Precursor microRNA family

This family represents the microRNA (miRNA) precursor mir-7. This miRNA has been predicted or experimentally confirmed in a wide range of species. miRNAs are transcribed as ~70 nucleotide precursors (modelled here) and subsequently processed by the Dicer enzyme to give a ~22 nucleotide product. In this case the mature sequence comes from the 5' arm of the precursor. The extents of the hairpin precursors are not generally known and are estimated based on hairpin prediction. The involvement of Dicer in miRNA processing suggests a relationship with the phenomenon of RNA interference.

Mature miRNA-7 is derived from three microRNA precursors in the human genome, miR-7-1, miR-7-2 and miR-7-3. miRNAs are numbered based on the sequence of the mature RNA.

miR-7 is directly regulated by the transcription factor HoxD10.
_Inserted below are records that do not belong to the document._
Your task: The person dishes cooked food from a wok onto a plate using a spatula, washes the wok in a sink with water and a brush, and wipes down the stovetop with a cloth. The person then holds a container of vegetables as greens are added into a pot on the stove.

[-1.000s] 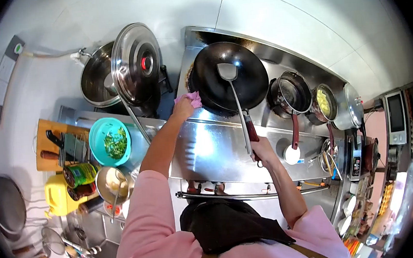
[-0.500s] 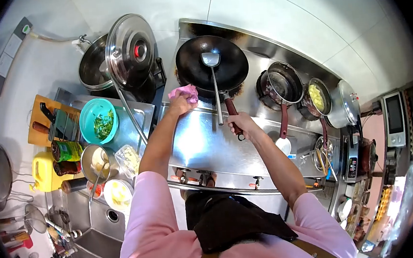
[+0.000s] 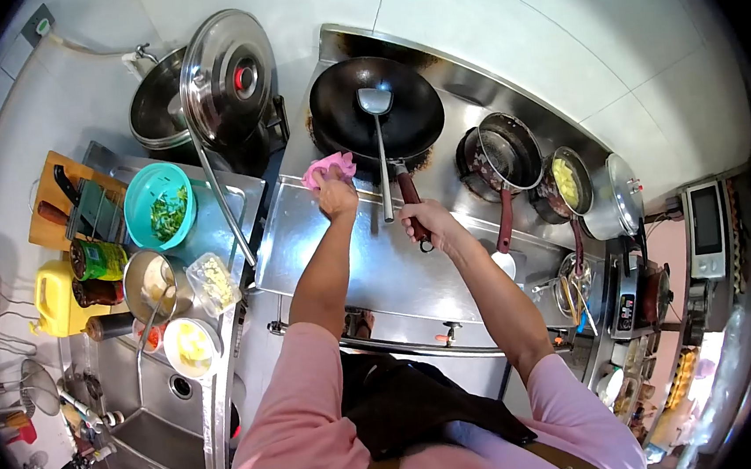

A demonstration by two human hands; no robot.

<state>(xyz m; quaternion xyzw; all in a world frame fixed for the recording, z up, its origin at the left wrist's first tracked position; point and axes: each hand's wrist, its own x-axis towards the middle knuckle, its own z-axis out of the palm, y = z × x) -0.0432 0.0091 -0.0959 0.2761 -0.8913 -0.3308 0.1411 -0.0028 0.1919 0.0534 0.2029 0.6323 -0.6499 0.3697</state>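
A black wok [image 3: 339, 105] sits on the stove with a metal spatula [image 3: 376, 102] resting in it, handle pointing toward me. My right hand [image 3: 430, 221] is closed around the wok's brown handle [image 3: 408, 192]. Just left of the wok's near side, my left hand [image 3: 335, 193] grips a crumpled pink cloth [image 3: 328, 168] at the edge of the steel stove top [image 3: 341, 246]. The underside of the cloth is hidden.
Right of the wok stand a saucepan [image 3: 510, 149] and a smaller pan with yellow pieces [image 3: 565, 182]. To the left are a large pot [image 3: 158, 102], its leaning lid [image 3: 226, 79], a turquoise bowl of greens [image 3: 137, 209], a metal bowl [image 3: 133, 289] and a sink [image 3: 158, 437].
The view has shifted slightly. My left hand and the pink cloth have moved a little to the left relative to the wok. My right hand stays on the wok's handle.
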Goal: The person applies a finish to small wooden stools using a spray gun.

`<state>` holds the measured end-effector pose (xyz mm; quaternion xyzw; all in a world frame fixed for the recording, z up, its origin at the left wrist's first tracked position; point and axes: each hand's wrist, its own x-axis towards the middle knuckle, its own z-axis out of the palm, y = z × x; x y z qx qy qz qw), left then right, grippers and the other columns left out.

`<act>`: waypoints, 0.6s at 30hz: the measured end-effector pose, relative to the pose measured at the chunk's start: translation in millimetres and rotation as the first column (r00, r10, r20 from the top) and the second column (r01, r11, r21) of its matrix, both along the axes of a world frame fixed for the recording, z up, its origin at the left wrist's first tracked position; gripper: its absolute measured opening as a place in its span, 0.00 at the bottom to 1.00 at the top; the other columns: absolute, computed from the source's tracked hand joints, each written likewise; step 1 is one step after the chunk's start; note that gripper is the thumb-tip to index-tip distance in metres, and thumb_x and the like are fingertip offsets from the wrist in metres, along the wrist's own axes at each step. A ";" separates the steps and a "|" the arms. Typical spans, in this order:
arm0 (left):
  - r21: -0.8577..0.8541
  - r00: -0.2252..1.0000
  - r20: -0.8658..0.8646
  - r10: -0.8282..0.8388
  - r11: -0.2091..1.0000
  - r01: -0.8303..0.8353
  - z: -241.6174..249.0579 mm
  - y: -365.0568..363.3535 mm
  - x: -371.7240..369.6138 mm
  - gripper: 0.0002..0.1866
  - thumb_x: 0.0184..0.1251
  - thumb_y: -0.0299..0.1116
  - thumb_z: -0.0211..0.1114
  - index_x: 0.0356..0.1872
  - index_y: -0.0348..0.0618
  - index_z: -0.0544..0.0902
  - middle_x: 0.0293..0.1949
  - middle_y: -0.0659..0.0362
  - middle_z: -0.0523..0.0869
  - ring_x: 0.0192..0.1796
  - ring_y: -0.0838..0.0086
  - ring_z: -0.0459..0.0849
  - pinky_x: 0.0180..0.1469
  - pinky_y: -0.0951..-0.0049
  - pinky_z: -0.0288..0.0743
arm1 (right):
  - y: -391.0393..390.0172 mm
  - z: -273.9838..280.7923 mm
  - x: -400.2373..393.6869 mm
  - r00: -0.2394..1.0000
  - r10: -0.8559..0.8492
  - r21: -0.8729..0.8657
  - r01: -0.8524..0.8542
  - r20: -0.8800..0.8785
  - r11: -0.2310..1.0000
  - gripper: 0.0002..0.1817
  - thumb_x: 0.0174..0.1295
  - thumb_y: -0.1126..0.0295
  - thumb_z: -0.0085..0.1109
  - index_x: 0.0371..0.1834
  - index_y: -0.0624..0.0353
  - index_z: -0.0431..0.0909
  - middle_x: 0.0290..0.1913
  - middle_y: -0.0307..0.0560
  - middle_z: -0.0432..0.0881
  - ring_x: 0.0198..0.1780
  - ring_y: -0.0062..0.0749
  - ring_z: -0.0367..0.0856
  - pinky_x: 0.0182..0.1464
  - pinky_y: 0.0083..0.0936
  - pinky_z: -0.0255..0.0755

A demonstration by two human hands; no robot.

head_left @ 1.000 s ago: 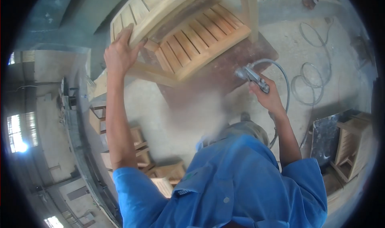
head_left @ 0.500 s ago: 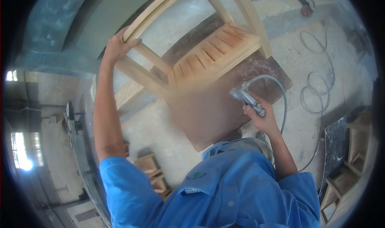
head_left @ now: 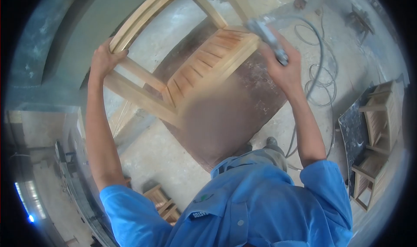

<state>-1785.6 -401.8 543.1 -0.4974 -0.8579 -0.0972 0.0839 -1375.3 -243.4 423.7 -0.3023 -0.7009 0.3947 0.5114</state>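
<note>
A pale wooden chair (head_left: pixel 236 62) with a slatted, reddish-brown seat lies tilted on a dark brown work surface (head_left: pixel 256 103). My left hand (head_left: pixel 104 60) is closed around a corner of its frame, at the far left. In my right hand (head_left: pixel 286 67) is a metal spray gun (head_left: pixel 266 36), blurred by motion, close to the chair's right leg and the end of the seat. A grey hose (head_left: pixel 320 51) runs from the gun and down past my right forearm. A hazy blur covers part of the surface below the chair.
Loops of hose (head_left: pixel 321 84) lie on the concrete floor to the right. More slatted wooden chairs (head_left: pixel 369 173) stand at the right edge by a dark board (head_left: pixel 354 130). Another wooden piece (head_left: pixel 158 199) is at lower left. Part of another person (head_left: pixel 299 3) shows at the top.
My right hand has raised the spray gun up and away from my body, to the chair's right leg. The view has shifted, and my left hand keeps its hold on the frame.
</note>
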 end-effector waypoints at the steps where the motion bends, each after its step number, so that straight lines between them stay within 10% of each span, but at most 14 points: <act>1: 0.009 1.000 -0.016 -0.006 1.000 0.007 -2.0 -3.9 2.1 0.32 0.47 0.44 0.74 0.57 0.45 0.83 0.39 0.48 0.89 0.43 0.58 0.89 0.50 0.59 0.80 | 7.6 -1.0 -13.6 1.000 -0.003 0.055 0.003 -0.003 0.998 0.23 0.62 0.65 0.69 0.60 0.60 0.80 0.46 0.49 0.89 0.46 0.25 0.85 0.49 0.23 0.76; 18: 0.017 0.988 -0.153 0.005 1.000 -0.002 -3.7 4.5 6.6 0.33 0.47 0.47 0.77 0.57 0.48 0.82 0.41 0.49 0.89 0.45 0.57 0.89 0.50 0.58 0.80 | 25.1 -69.8 -34.3 0.859 -0.155 0.104 0.120 0.487 0.987 0.27 0.61 0.46 0.66 0.59 0.49 0.83 0.36 0.59 0.87 0.41 0.59 0.86 0.45 0.44 0.79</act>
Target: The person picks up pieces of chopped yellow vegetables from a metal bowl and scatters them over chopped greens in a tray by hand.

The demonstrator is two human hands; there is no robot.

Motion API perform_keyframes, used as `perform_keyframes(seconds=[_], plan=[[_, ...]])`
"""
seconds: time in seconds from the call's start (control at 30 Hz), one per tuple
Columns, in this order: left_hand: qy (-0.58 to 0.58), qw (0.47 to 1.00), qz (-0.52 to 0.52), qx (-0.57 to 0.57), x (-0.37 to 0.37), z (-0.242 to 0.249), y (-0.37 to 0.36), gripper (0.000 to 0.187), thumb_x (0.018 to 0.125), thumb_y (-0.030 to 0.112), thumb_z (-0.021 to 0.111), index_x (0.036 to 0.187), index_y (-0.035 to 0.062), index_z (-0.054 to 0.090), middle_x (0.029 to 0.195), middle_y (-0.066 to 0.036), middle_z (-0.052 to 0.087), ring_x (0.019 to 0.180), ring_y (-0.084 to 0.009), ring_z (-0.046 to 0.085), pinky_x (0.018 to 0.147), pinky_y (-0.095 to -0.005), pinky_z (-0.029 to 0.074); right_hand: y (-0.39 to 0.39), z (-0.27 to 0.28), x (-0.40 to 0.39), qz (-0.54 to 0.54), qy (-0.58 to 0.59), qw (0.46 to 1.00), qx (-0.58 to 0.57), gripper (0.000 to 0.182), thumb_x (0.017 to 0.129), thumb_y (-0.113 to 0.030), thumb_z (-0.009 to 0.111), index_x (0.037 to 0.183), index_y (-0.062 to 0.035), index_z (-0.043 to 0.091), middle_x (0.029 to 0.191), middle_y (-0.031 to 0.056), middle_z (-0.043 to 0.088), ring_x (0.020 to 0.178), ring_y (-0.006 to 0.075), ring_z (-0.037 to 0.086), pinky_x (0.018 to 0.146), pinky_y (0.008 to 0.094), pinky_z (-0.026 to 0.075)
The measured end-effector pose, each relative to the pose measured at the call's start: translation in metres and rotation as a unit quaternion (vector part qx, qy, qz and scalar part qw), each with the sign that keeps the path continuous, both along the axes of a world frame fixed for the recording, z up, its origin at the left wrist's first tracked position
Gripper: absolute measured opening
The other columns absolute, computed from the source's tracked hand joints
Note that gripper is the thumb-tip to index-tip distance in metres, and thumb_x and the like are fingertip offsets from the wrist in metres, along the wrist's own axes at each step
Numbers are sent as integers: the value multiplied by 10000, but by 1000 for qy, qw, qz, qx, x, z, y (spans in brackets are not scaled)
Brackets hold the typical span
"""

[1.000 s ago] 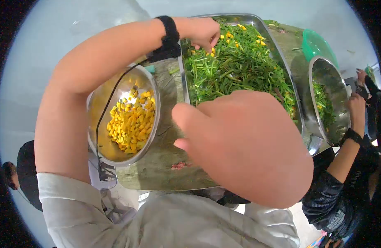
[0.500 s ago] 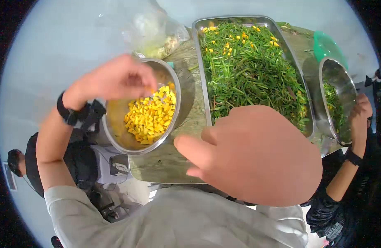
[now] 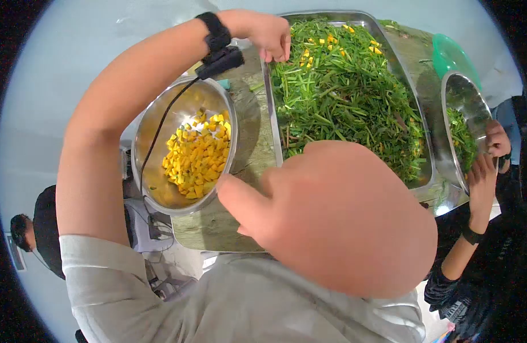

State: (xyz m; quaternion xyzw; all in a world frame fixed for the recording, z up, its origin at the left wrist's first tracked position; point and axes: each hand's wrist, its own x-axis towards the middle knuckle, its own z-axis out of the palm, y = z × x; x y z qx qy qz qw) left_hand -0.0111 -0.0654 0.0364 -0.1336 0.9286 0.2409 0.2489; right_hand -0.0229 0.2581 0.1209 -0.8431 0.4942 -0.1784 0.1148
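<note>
My left hand (image 3: pixel 270 38), with a black strap on its wrist, is over the left rim of a metal tray (image 3: pixel 273 108) at its far corner. Its fingers are bent down and pressed together; what they hold, if anything, is hidden. Chopped greens (image 3: pixel 355 103) fill the tray, with a few yellow pieces (image 3: pixel 375 47) on top. Under my left forearm stands a steel bowl (image 3: pixel 233 114) of diced yellow pieces (image 3: pixel 196 160), like pumpkin. My right hand (image 3: pixel 337 223) looms large and blurred near the camera, in front of the tray's near edge. Its grip does not show clearly.
At the right, another person's hands (image 3: pixel 485 166) are at a tilted steel bowl (image 3: pixel 444 126) holding chopped greens. Behind it is a green plastic container (image 3: pixel 455 60). A cable (image 3: pixel 160 131) hangs from my left wrist across the bowl. Someone in black (image 3: pixel 49 228) is at the far left.
My left hand has left the bowl of yellow pieces and moved up and right to the tray's far corner. A second hand now shows at the right-hand bowl. The view has shifted slightly.
</note>
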Motion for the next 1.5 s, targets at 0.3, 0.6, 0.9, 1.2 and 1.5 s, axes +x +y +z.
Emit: perform_keyframes(seconds=[0.3, 0.6, 0.9, 1.2, 1.5], plan=[[-11, 983, -11, -182, -33, -55, -27, 173, 700, 188, 763, 714, 16, 743, 598, -94, 679, 566, -194, 683, 558, -346, 558, 1, -1, -6, -25, -15, 998, -52, 141, 717, -153, 655, 846, -101, 633, 563, 54, 515, 511, 230, 558, 472, 357, 430], [61, 952, -183, -237, -35, -70, -37, 240, 589, 246, 845, 683, 69, 712, 619, -102, 661, 587, -265, 656, 578, -400, 525, 8, -3, -8, -27, -51, 997, -51, 86, 703, -148, 613, 756, -103, 663, 631, 71, 588, 584, 228, 581, 512, 361, 428], [80, 983, -87, -143, -22, -51, -29, 161, 693, 142, 773, 776, 22, 704, 703, -113, 689, 656, -226, 678, 620, -358, 533, 16, -37, -7, -169, -32, 949, -264, 152, 725, -154, 622, 854, -88, 670, 815, 106, 642, 748, 234, 621, 593, 358, 458], [30, 997, 14, -69, -17, -34, -26, 102, 736, 48, 717, 809, -4, 670, 696, -83, 675, 625, -177, 669, 602, -317, 530, 8, -25, -103, -468, 27, 874, -128, 257, 781, -181, 670, 1011, -74, 631, 923, 100, 645, 836, 285, 642, 674, 397, 512], [90, 988, -53, -112, -3, -23, -38, 210, 731, 128, 712, 889, -9, 727, 753, -112, 702, 672, -185, 664, 653, -318, 529, 8, 1, -32, -215, 115, 962, -120, 261, 797, -172, 661, 1019, -48, 600, 852, 104, 637, 805, 286, 651, 644, 404, 516]])
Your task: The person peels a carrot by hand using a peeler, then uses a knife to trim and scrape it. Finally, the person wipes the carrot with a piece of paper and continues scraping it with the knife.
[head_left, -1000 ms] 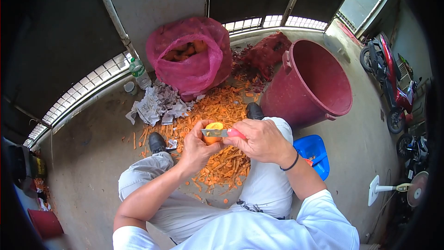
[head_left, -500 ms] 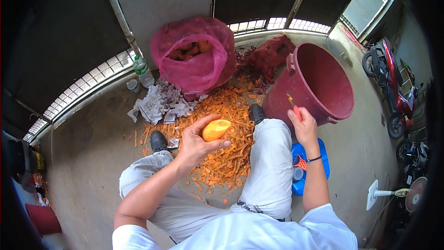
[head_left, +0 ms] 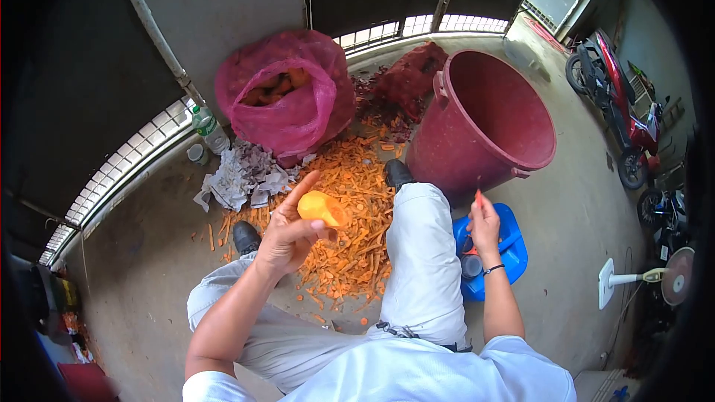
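Note:
My left hand [head_left: 287, 234] grips a peeled carrot [head_left: 322, 209] between thumb and fingers, above a heap of orange peelings [head_left: 346, 234] on the floor between my feet. The carrot's blunt end faces right. Off to the right, over the blue container [head_left: 510, 249], my right hand [head_left: 485, 232] is closed around a slim red-handled tool [head_left: 478, 199] pointing up and away. Its working end is too small to make out. The two hands are well apart, so tool and carrot do not touch.
A pink mesh sack [head_left: 328, 97] of carrots stands ahead, beside crumpled paper [head_left: 242, 175] and a plastic bottle [head_left: 211, 130]. A large dark-red bin [head_left: 447, 138] rises past my right knee. Farther right are a fan [head_left: 674, 277] and a motorbike [head_left: 618, 108].
The view has shifted, moving the surroundings left and slightly up. My right hand has lowered with the tool toward the blue container. My left hand has turned the carrot, whose end now faces lower right.

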Tool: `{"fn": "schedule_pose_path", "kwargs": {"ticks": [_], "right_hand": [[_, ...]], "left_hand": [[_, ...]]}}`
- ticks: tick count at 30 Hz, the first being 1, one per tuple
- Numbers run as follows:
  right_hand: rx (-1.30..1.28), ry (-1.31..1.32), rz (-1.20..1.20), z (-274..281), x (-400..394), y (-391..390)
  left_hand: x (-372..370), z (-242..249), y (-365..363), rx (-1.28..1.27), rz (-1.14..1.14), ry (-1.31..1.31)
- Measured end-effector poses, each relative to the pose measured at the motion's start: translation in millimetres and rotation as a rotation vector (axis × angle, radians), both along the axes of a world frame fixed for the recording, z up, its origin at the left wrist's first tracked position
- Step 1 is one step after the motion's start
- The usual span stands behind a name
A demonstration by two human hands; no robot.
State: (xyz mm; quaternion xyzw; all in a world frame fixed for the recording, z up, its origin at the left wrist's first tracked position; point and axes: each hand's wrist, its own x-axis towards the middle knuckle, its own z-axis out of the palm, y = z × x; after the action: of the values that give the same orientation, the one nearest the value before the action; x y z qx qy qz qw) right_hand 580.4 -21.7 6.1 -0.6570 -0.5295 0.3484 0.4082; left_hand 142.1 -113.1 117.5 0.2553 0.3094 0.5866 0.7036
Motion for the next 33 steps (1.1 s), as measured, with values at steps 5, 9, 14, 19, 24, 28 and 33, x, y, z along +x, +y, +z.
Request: {"fn": "schedule_pose_path", "kwargs": {"ticks": [5, 9, 14, 19, 24, 28, 33], "right_hand": [[-0.013, 0.130, 0.166, 64.5, -48.5, 12.7], [0.217, 0.439, 0.300, 138.4, -127.7, -7.7], [0.167, -0.069, 0.608, 135.3, -183.3, 9.4], [0.359, 0.035, 0.805, 146.7, -211.8, 6.3], [0.401, -0.212, 0.959, 156.5, -220.7, 4.0], [0.453, -0.353, 1.051, 160.9, -224.9, -1.6], [0.496, -0.481, 1.083, 165.5, -231.2, -7.1]], "left_hand": [[-4.8, -0.7, 6.6, -0.019, -0.011, -0.203], [-15.1, -14.2, 5.6, -0.057, 0.025, -0.098], [-5.4, -3.1, 4.4, -0.067, 0.060, -0.068], [-5.8, -9.9, -3.2, -0.105, 0.006, -0.136], [0.6, -11.4, -3.0, -0.109, 0.116, 0.214], [0.7, -17.4, -0.3, -0.089, 0.139, 0.345], [5.7, -24.1, -1.7, -0.021, 0.159, 0.377]]}}
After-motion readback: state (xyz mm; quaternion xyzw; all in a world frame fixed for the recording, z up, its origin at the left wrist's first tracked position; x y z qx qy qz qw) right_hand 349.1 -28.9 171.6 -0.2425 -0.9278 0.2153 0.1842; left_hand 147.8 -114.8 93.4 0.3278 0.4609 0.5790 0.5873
miRNAs are thought to have regulatory roles through complementarity to mRNA.
miR-7 is essential for the maintenance of regulatory stability under conditions of environmental flux. It plays an important role in controlling mRNA expression. The miR-7 gene is found in most sequenced Urbilateria species, and the sequence of its mature miRNA product is perfectly conserved from annelids to humans, indicating a strong functional conservation.

==Targets of miR-7==
Bioinformatic predictions suggest that the human EGFR mRNA 3'-untranslated region contains three microRNA-7 (miR-7) target sites, which are not conserved across mammals. In Drosophila photoreceptor cells, miR-7 controls epidermal growth factor receptor (EGFR) signaling and promotes photoreceptor differentiation. Among other targets of miR-7 are insulin-like growth factor 1 receptor (IGF1R) and PIK3CD, E(spl) gene family and Pak1 (cancer cells). c-Fos is also a target of miR-7b in mice. Pax6 translation in the lateral wall of the subventricular zone of developed mice is post-transcriptionally regulated by miRNA-7a mediated gene silencing, which is necessary to control the rate of dopaminergic neuron production in the olfactory bulb.

==Clinical relevance==
Multiple roles and targets of miR-7 as well as its expression pattern were linked to regulatory mechanisms and pathogenesis in glioblastoma, breast cancer and other types of cancers, as well as in schizophrenia and visual abnormalities. Inhibition of the motility, invasiveness, anchorage-independent growth, and tumorigenic potential of highly invasive breast cancer cells through the introduction of miR-7 suggests a strong therapeutic potential of miR-7.